The Houma () are a historic Native American people of Louisiana on the east side of the Red River of the South. Their descendants, the Houma people or organization "The United Houma Nation", have been recognized by the state as a tribe since 1972, but are not recognized by the federal government.

According to the tribe, they have about 17,000 enrolled tribal citizens residing within a six-parish area that encompasses 4,750 square miles. The parishes are St. Mary, Terrebonne, Lafourche, Jefferson, Plaquemines, and St. Bernard.

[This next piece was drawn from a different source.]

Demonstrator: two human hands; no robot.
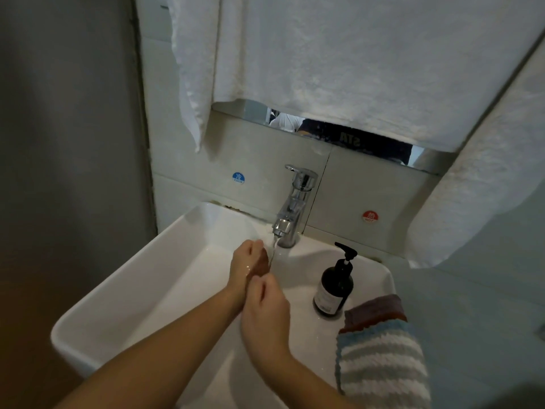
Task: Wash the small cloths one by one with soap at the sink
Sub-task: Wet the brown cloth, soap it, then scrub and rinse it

The city of Houma (meaning "red"), and the Red River were both named after this people. Oklahoma shares a similar etymology, as the root humma means "red" in Choctaw and related Western Muskogean languages, including Houma.

Ethnobotany
The Houma people take a decoction of dried Gamochaeta purpurea for colds and influenza. They make an infusion of the leaves and root of Cirsium horridulum in whiskey, and use it as an astringent, as well as drink it to clear phlegm from lungs and throat. They also eat the plant's tender, white heart raw.

History

Origins
The Houma tribe, thought to be Muskogean-speaking like other Choctaw tribes, was recorded by the French explorer René-Robert Cavelier, Sieur de La Salle, in 1682 as living along the Red River on the east side of Mississippi River. Because their war emblem is the saktce-ho'ma, or Red Crawfish, the anthropologist John R. Swanton speculated that the Houma are an offshoot of the Yazoo River region's Chakchiuma tribe, whose name derives from saktce-ho'ma.

Members of the tribe maintained contact with other Choctaw communities after settling in present-day lower Lafourche and Terrebonne parishes. They used the waterways to harvest fish and crawfish, and to supply their water needs and for traveling. It is not certain how the Houma settled near the mouth of the Red River (formerly called the River of the Houma). By the time of French exploration, the Houma were settled at the site of present-day Angola, Louisiana.

French era 
In 1682, the French explorer Nicolas de la Salle noted in his journal that he had passed near the village of the Oumas. This brief mention marks the entry of the Houma into written recorded history. Later explorers, such as Henri de Tonti and Pierre Le Moyne d'Iberville, give a fuller description of the early Houma. Iberville reported the Houma village to be six to eight miles inland from the east bank of the Mississippi, near the mouth of the Red River.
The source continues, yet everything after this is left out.